Use git push to publish the patches.

Applying patches and patch series from github pull requests

A common contributor mistake is to base patches on next rather than on master. This results in random commits appearing in the pull request, if next is edited for some reason.

Ensure that the target branch in the pull request page is set to scylladb:next (click Edit and change it if that's not the case).

When merging, verify that github didn't mangle the commit log, check both your and the contributor's email address are correct (no @noreply.users.github.com or similar address, or home vs. work addresses).

Applying pull requests with a helper script

For maintainers' convenience, a script can be used to properly prepare a pull request for merging. The script works correctly both on single- and multi-commit series. In order to apply a pull request with given number, change the directory to Scylla's root source directory and follow the example below.

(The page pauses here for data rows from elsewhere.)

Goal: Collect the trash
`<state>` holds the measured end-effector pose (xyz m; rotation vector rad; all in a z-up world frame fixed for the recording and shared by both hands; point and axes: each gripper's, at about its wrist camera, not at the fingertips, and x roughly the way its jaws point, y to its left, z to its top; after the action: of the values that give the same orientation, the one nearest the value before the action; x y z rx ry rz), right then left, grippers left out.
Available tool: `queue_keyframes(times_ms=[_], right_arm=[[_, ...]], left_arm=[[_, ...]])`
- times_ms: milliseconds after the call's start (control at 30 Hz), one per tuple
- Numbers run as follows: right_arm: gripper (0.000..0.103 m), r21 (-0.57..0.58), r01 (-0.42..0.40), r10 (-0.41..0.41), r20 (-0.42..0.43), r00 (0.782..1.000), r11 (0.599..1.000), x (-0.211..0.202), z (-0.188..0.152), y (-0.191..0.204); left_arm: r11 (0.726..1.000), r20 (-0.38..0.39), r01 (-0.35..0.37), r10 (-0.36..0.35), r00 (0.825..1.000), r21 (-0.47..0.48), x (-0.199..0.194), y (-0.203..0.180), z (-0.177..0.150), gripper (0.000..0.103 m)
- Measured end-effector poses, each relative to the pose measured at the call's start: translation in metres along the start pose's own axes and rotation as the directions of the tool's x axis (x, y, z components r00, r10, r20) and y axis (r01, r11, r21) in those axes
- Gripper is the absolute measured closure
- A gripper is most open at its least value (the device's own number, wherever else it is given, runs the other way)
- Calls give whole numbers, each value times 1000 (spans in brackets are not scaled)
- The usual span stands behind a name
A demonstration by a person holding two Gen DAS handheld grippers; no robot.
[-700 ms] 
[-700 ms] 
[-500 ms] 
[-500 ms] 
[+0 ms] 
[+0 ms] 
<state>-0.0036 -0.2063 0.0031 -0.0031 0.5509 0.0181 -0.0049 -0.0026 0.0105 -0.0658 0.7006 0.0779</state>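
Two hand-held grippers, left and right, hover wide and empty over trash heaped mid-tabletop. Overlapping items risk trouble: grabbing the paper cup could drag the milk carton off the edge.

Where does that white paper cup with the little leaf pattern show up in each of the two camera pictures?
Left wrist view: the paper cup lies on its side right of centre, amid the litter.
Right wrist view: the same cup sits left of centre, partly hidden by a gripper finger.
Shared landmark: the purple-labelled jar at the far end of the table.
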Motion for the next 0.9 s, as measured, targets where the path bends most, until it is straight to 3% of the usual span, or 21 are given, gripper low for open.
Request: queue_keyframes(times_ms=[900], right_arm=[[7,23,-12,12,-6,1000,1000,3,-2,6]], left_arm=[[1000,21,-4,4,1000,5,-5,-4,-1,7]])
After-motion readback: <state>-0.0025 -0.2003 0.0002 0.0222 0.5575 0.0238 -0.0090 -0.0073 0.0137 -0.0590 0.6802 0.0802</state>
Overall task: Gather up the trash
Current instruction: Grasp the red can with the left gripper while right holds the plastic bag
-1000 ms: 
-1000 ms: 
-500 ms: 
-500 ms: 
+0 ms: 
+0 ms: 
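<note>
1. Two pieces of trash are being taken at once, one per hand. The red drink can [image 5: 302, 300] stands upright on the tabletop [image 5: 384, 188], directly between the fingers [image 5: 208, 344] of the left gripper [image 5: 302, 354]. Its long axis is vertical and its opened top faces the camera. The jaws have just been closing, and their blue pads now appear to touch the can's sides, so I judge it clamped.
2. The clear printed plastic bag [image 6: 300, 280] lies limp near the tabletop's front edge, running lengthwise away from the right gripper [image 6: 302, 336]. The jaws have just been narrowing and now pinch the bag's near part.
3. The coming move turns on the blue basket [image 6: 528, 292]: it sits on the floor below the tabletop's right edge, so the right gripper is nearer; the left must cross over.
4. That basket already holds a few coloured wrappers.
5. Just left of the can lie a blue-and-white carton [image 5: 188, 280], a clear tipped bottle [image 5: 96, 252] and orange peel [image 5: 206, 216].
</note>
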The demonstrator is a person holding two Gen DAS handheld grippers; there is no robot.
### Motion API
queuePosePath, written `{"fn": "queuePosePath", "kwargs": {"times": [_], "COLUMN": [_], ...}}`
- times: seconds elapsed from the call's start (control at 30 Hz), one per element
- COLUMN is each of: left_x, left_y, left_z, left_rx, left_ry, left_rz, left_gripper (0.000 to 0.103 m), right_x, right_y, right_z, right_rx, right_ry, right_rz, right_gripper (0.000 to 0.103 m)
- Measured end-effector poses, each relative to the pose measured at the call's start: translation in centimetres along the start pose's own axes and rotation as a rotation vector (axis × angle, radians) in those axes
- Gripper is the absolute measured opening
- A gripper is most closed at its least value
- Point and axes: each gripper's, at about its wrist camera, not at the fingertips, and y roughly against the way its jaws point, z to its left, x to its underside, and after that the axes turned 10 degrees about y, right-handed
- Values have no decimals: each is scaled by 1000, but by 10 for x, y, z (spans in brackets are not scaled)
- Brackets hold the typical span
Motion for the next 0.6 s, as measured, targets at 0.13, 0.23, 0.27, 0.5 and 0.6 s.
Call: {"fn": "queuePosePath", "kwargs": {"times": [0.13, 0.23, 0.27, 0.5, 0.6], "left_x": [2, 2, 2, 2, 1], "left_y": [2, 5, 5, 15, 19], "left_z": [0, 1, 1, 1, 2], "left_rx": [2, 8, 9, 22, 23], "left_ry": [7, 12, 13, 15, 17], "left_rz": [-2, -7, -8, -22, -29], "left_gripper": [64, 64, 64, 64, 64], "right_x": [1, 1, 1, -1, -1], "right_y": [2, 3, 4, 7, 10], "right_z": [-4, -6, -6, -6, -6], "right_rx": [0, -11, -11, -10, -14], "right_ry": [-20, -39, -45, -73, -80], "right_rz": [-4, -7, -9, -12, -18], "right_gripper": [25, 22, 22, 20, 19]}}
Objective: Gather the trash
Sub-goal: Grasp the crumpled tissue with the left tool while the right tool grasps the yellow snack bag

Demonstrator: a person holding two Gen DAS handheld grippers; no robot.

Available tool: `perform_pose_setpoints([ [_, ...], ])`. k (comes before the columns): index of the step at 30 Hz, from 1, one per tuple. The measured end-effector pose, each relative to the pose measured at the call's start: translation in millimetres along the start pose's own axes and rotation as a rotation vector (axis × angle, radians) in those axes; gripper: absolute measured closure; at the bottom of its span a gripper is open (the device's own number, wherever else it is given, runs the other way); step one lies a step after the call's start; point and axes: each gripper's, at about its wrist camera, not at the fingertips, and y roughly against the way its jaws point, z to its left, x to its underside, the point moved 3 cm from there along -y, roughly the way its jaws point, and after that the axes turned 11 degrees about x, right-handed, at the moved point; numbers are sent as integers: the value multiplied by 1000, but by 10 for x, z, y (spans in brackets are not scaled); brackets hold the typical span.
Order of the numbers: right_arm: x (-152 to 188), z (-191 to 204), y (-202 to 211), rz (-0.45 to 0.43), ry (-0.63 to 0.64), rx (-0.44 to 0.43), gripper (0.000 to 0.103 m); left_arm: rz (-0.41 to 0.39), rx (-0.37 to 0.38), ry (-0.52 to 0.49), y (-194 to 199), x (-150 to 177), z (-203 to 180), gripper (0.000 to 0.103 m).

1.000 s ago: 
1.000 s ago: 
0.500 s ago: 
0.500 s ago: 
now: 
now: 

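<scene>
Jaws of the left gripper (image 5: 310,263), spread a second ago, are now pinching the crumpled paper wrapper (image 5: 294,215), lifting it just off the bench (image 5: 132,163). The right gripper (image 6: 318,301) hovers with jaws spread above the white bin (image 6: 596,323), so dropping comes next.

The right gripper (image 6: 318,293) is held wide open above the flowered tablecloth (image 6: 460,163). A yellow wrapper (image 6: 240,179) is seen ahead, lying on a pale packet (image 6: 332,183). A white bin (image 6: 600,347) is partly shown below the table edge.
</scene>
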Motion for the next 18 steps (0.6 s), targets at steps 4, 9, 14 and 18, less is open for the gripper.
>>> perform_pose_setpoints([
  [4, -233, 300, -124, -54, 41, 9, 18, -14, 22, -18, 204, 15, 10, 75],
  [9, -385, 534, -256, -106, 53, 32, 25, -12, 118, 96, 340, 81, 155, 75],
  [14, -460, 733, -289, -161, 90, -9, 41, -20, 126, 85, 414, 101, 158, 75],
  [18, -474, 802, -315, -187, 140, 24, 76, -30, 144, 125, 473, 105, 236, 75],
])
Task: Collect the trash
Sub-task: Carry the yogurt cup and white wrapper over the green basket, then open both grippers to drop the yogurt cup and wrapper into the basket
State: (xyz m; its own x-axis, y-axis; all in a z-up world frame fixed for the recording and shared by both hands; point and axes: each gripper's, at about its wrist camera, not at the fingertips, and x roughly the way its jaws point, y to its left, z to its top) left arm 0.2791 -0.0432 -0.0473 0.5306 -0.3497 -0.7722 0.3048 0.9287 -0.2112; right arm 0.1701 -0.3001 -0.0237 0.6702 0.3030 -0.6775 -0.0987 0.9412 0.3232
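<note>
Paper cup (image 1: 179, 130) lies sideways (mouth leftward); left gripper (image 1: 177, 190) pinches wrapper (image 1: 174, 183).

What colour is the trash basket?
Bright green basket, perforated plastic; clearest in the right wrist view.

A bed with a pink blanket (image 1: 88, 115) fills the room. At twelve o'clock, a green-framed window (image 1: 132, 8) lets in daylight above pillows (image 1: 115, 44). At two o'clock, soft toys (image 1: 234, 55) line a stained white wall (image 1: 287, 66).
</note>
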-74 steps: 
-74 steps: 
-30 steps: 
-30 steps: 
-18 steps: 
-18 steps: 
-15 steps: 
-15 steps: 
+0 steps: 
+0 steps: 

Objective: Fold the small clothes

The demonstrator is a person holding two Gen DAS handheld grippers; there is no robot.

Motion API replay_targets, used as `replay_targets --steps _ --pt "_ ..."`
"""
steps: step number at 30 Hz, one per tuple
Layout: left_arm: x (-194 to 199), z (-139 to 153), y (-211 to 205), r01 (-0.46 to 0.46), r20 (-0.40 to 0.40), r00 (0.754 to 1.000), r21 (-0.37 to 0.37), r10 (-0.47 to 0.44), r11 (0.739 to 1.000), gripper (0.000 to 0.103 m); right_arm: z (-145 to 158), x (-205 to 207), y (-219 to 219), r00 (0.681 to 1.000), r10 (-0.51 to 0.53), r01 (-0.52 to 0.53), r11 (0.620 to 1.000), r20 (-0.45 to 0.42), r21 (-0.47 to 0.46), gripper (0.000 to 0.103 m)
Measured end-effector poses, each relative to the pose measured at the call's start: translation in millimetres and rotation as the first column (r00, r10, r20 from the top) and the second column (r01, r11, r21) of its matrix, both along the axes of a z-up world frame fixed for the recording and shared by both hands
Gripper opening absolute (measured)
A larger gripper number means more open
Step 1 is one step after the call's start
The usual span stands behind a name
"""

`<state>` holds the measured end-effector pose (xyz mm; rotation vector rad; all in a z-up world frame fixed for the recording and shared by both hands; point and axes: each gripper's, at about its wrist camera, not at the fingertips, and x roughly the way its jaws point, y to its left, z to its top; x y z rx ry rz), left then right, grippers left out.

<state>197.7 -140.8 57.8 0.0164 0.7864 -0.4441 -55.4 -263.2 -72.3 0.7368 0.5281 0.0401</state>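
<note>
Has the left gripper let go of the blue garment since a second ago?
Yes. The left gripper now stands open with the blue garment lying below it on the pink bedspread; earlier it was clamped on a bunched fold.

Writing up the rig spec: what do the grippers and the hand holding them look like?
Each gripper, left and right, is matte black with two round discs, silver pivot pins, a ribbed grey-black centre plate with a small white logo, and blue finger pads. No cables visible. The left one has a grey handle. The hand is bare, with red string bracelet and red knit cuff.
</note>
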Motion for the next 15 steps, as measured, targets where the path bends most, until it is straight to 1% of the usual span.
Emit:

Fetch and checkout the next branch
./scripts/pull_github_pr.sh ${PUT_PULL_REQUEST_NUMBER_HERE}
Verify that the merge or cherry-pick was performed correctly
Push the next branch to the remote repository

The script can also be used for backports.

Applying single patches from github pull requests

Select "Squash and merge" and follow through.

Applying patch series from github pull requests

Select "Create a merge commit" and do NOT follow through - github will attribute itself as the committer. Instead, click "view command line options", select the "git pull" line, paste it to a terminal and add --no-ff --log and execute.

Dequeuing bad patches

Sometimes, a patch fails promotion by Jenkins, or needs to be dequeued for some other reason. This section explains how.

Synchronize with origin by checking out next and issuing a git pull
Issue git rebase -i --rebase-merges origin/master
Identify the final section that contains the pick/merge command that will contain the result. Ignore any intermediate sections that describe branches.
Delete pick/merge commands that correspond to bad commits
Save the file and let git rebase do the work
Publish your changes with git push --force-with-lease

Note: git contains a bug where branch descriptions with the characters ['":\.] confuse it. Best to search-and-replace those characters with nothing.

Updating submodule references

Submodules are maintained in separate repositories. For example, Seastar is developed upstream independently of Scylla. We want to periodically (and upon contributor request) refresh scylla.git to include the latest submodules.

Check out the next branch and synchronize it using git pull
Run the scripts/refresh-submodules.sh script, which will open a git commit log editor for every submodule to show that commits are being updated.
Edit the submodule update commits with any necessary additional information. For example, amend the message with Fixes tags.
Use git push to push the submodule update commits to the remote next branch.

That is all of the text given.